* [Work to be completed] Only the text of the records belongs in the answer; the pictures must be dropped.

-- Opening Marker --

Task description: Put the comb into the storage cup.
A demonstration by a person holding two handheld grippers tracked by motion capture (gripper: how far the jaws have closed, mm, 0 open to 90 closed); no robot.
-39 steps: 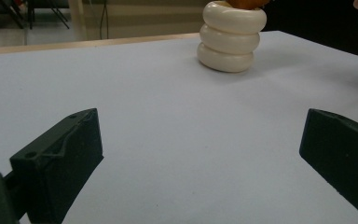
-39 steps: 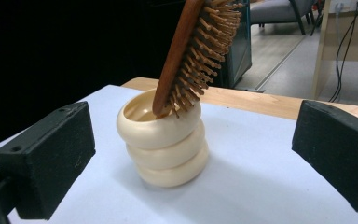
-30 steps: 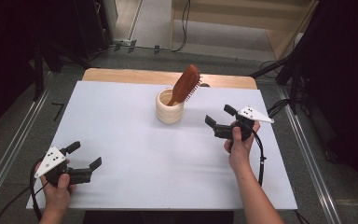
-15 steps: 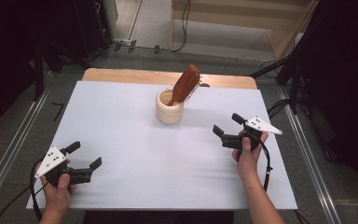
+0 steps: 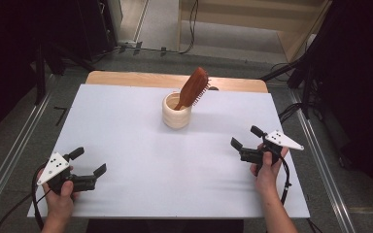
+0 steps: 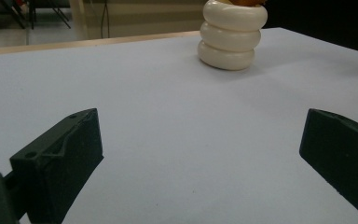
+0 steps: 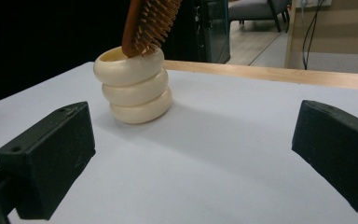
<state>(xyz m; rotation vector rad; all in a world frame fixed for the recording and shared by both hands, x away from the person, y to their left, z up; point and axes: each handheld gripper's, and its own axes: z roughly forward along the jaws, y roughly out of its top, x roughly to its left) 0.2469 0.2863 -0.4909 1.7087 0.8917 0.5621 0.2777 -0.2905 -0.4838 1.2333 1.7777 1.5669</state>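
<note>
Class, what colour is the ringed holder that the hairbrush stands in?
Cream, almost ivory. The holder shows best in the right gripper view.

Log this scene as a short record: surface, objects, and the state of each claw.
surface: white table top, wooden strip along its far edge
holder: cream ribbed cup, upright, centre-far on the table
contents: wooden hairbrush, handle down in the cup, head leaning to the right
left claw: open, holds nothing, near-left corner
right claw: open, holds nothing, right side, apart from the cup

Lab: dark curtains (image 5: 359, 73), floor cables (image 5: 192, 24).
</note>
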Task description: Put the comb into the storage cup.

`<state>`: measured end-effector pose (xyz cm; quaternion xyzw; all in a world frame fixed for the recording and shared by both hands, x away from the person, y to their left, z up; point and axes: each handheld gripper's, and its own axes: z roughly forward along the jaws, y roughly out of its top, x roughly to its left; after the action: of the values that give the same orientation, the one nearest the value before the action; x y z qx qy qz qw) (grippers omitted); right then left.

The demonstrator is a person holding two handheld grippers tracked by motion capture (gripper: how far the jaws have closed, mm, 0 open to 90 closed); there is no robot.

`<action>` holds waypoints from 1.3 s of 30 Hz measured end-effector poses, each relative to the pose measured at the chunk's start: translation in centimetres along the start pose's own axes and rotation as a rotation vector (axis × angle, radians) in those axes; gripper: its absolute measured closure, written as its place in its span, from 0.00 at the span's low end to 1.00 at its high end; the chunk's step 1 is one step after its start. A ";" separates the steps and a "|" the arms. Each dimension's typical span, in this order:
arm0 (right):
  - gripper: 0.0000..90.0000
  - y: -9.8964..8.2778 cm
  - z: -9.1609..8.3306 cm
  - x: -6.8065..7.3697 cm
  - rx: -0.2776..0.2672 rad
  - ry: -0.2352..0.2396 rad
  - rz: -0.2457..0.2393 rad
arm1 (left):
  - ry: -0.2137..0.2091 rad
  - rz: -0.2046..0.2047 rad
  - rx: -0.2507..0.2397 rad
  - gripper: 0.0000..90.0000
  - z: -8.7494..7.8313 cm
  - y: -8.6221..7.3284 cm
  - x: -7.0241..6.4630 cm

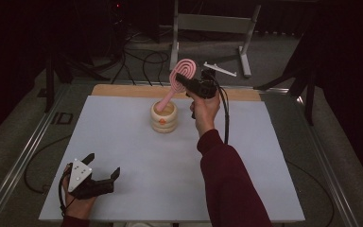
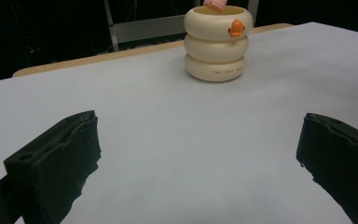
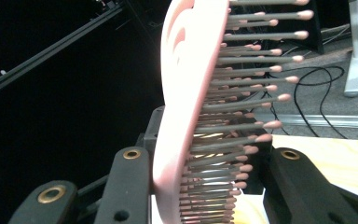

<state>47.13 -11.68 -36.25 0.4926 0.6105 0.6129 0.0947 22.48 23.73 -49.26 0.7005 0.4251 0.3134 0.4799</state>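
A pink hairbrush (image 1: 182, 75) stands tilted with its handle down in a cream ringed cup (image 1: 164, 118) at the back middle of the white table (image 1: 137, 156). My right gripper (image 1: 185, 81) is shut on the brush head. In the right gripper view one jaw presses the back of the hairbrush (image 3: 186, 93) and the other meets its bristle tips, with the right gripper (image 3: 205, 168) around it. My left gripper (image 1: 104, 163) rests open at the table's front left. In its own view the left gripper (image 2: 196, 154) points at the cup (image 2: 218, 44), far off, with nothing between the jaws.
A grey metal stand (image 1: 212, 23) and black cables (image 1: 142, 61) are on the floor behind the table. A small white bracket (image 1: 220, 69) lies near the stand. A wooden strip (image 1: 123, 90) edges the table's back.
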 end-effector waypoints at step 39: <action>0.71 -2.6 1.7 0.5 0.042 -0.073 -0.071 | 0.003 -0.003 -0.003 0.00 -0.1 0.0 0.1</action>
<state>46.89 -9.61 -38.57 0.4946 0.6365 0.5777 0.1283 22.46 23.80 -49.25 0.6988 0.4263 0.3143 0.4808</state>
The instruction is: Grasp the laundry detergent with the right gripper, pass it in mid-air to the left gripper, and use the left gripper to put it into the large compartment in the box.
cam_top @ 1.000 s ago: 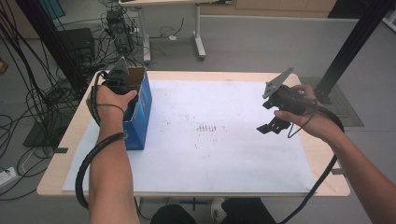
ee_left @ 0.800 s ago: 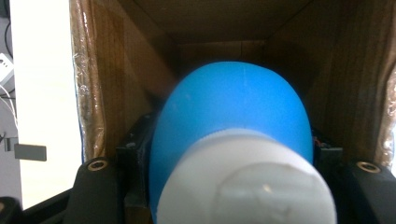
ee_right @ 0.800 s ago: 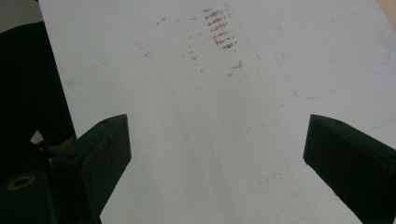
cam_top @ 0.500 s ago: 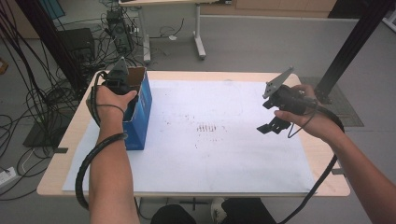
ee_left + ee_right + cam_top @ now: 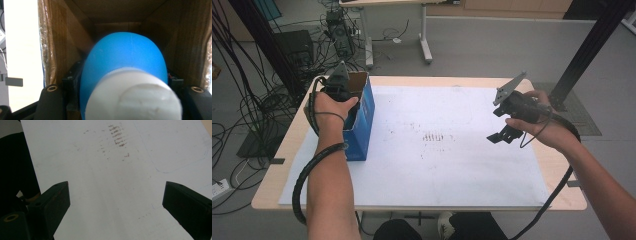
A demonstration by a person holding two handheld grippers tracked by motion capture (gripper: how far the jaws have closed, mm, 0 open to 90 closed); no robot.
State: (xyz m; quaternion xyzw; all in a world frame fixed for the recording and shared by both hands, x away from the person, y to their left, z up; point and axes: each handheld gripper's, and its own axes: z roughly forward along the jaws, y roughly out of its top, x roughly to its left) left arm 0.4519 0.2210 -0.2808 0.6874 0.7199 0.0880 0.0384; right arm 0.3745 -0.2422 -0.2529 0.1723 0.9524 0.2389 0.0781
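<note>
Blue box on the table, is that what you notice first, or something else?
Yes, the blue box jumps out, standing open at the left edge of the white sheet. The left claw reaches down into it, shut on a blue bottle with a white cap. The right claw hangs open above the sheet on the right, near some brown smudges.

- The table [image 5: 267, 185] has a pale wooden top with rounded corners, its bare edges showing along the left, right and front.
- A large white paper sheet [image 5: 452, 170] lies flat on it, covering most of the top.
- Brownish smudges [image 5: 434, 137], perhaps old stains, mark the sheet's middle.
- A blue cardboard box [image 5: 362, 125] stands upright on the sheet's left part, its top open.
</note>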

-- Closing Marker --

* [Result for this task]
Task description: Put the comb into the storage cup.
A demonstration by a person holding two handheld grippers tracked by motion capture (gripper: how far the jaws have closed, mm, 0 open to 90 closed); no robot.
-39 steps: 
-39 steps: 
-30 steps: 
-15 steps: 
+0 steps: 
+0 steps: 
+0 steps: 
<state>(xyz m; rotation vector rad; all in a world frame fixed for the recording and shared by both hands, x away from the person, y to their left, z up; point and axes: each handheld gripper's, and its own axes: z roughly forward along the jaws, y roughly out of its top, x roughly to its left) 0.2469 0.2863 -0.4909 1.7087 0.8917 0.5621 0.2777 -0.2905 -0.4838 1.2333 1.7777 1.5669</state>
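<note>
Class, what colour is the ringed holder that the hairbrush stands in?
Cream, almost ivory. The holder shows best in the right gripper view.

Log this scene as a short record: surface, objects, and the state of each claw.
surface: white table top, wooden strip along its far edge
holder: cream ribbed cup, upright, centre-far on the table
contents: wooden hairbrush, handle down in the cup, head leaning to the right
left claw: open, holds nothing, near-left corner
right claw: open, holds nothing, right side, apart from the cup

Lab: dark curtains (image 5: 359, 73), floor cables (image 5: 192, 24).
</note>
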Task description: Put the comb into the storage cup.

`<state>`: measured end-effector pose (xyz cm; quaternion xyzw; all in a world frame fixed for the recording and shared by both hands, x away from the person, y to their left, z up; point and axes: each handheld gripper's, and its own axes: z roughly forward along the jaws, y roughly out of its top, x roughly to its left; after the action: of the values that give the same orientation, the one nearest the value before the action; x y z qx qy qz qw) (grippers omitted); right then left.

The demonstrator is a person holding two handheld grippers tracked by motion capture (gripper: how far the jaws have closed, mm, 0 open to 90 closed); there is no robot.

`<action>` holds waypoints from 1.3 s of 30 Hz measured end-effector poses, each relative to the pose measured at the chunk's start: translation in centimetres along the start pose's own axes and rotation as a rotation vector (axis × angle, radians) in those axes; gripper: its absolute measured closure, written as its place in its span, from 0.00 at the span's low end to 1.00 at its high end; the chunk's step 1 is one step after its start. A ";" separates the steps and a "|" the arms. Each dimension's typical span, in this order:
arm0 (right):
  - gripper: 0.0000..90.0000
  - y: -9.8964..8.2778 cm
  - z: -9.1609..8.3306 cm
  - x: -6.8065..7.3697 cm
  - rx: -0.2776..0.2672 rad
  - ry: -0.2352..0.2396 rad
  - rz: -0.2457..0.2393 rad
arm1 (left):
  - ry: -0.2137..0.2091 rad
  - rz: -0.2046..0.2047 rad
  - rx: -0.2507..0.2397 rad
  - gripper: 0.0000..90.0000
  - z: -8.7494..7.8313 cm
  - y: -8.6221..7.3284 cm
  - x: -7.0241..6.4630 cm


<state>47.13 -11.68 -36.25 0.4926 0.6105 0.6129 0.0947 22.48 23.73 -49.26 0.7005 0.4251 0.3134 0.4799</state>
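A pink hairbrush (image 1: 182, 75) stands tilted with its handle down in a cream ringed cup (image 1: 164, 118) at the back middle of the white table (image 1: 137, 156). My right gripper (image 1: 185, 81) is shut on the brush head. In the right gripper view one jaw presses the back of the hairbrush (image 3: 186, 93) and the other meets its bristle tips, with the right gripper (image 3: 205, 168) around it. My left gripper (image 1: 104, 163) rests open at the table's front left. In its own view the left gripper (image 2: 196, 154) points at the cup (image 2: 218, 44), far off, with nothing between the jaws.
A grey metal stand (image 1: 212, 23) and black cables (image 1: 142, 61) are on the floor behind the table. A small white bracket (image 1: 220, 69) lies near the stand. A wooden strip (image 1: 123, 90) edges the table's back.
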 end-effector waypoints at step 39: <action>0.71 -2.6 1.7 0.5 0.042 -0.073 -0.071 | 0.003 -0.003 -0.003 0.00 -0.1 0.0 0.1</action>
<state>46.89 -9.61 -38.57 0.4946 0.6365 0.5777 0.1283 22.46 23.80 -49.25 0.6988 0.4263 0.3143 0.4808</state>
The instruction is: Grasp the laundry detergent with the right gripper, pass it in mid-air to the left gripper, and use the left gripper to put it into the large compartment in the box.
cam_top @ 1.000 s ago: 
ee_left @ 0.800 s ago: 
ee_right @ 0.800 s ago: 
cam_top @ 0.500 s ago: 
ee_left + ee_right + cam_top @ now: 
A demonstration by a person holding two handheld grippers tracked by motion capture (gripper: how far the jaws have closed, mm, 0 open to 90 closed); no robot.
State: (xyz m; quaternion xyzw; all in a world frame fixed for the recording and shared by both hands, x away from the person, y to their left, z up; point and axes: each handheld gripper's, and its own axes: z roughly forward along the jaws, y roughly out of its top, x roughly to its left) left arm 0.4519 0.2210 -0.2808 0.6874 0.7199 0.0880 0.0384; right arm 0.3745 -0.2422 -0.2529 0.1723 0.9524 0.2389 0.0781
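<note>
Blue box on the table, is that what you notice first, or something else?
Yes, the blue box jumps out, standing open at the left edge of the white sheet. The left claw reaches down into it, shut on a blue bottle with a white cap. The right claw hangs open above the sheet on the right, near some brown smudges.

- The table [image 5: 267, 185] has a pale wooden top with rounded corners, its bare edges showing along the left, right and front.
- A large white paper sheet [image 5: 452, 170] lies flat on it, covering most of the top.
- Brownish smudges [image 5: 434, 137], perhaps old stains, mark the sheet's middle.
- A blue cardboard box [image 5: 362, 125] stands upright on the sheet's left part, its top open.
</note>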

The answer given here is complete.